▶ _Exercise details_:
Return every line of the listing below so that it matches the original exactly.
*** Given material ***
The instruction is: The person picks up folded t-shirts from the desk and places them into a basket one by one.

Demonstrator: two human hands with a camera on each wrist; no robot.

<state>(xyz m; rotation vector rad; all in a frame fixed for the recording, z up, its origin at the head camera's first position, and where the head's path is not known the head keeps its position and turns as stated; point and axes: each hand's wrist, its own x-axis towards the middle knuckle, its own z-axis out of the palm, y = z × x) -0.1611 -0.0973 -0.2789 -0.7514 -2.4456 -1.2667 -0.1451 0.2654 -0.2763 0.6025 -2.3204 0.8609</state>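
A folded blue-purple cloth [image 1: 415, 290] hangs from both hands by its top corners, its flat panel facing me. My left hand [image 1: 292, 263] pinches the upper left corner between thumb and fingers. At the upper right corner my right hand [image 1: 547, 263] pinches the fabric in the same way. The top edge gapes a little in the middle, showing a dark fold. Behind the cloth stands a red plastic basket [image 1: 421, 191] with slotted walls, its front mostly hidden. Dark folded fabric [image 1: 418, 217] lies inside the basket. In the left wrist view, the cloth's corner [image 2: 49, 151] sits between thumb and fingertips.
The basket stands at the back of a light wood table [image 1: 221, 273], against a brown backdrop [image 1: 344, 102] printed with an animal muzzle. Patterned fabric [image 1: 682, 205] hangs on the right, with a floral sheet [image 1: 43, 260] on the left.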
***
▶ _Response area_:
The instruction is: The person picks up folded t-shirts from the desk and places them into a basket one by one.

Demonstrator: two human hands with a camera on each wrist; no robot.

<state>(xyz m; rotation vector rad; all in a frame fixed for the recording, z up, its origin at the head camera's first position, and where the head's path is not known the head keeps its position and turns as stated; point and axes: each hand's wrist, its own x-axis towards the middle knuckle, its own z-axis out of the palm, y = z × x) -0.1611 -0.0973 -0.2789 -0.7514 -2.4456 -1.2667 -0.1451 0.2654 -0.2763 0.6025 -2.3204 0.8609</state>
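A folded blue-purple cloth [image 1: 415, 290] hangs from both hands by its top corners, its flat panel facing me. My left hand [image 1: 292, 263] pinches the upper left corner between thumb and fingers. At the upper right corner my right hand [image 1: 547, 263] pinches the fabric in the same way. The top edge gapes a little in the middle, showing a dark fold. Behind the cloth stands a red plastic basket [image 1: 421, 191] with slotted walls, its front mostly hidden. Dark folded fabric [image 1: 418, 217] lies inside the basket. In the left wrist view, the cloth's corner [image 2: 49, 151] sits between thumb and fingertips.
The basket stands at the back of a light wood table [image 1: 221, 273], against a brown backdrop [image 1: 344, 102] printed with an animal muzzle. Patterned fabric [image 1: 682, 205] hangs on the right, with a floral sheet [image 1: 43, 260] on the left.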

The answer given here is complete.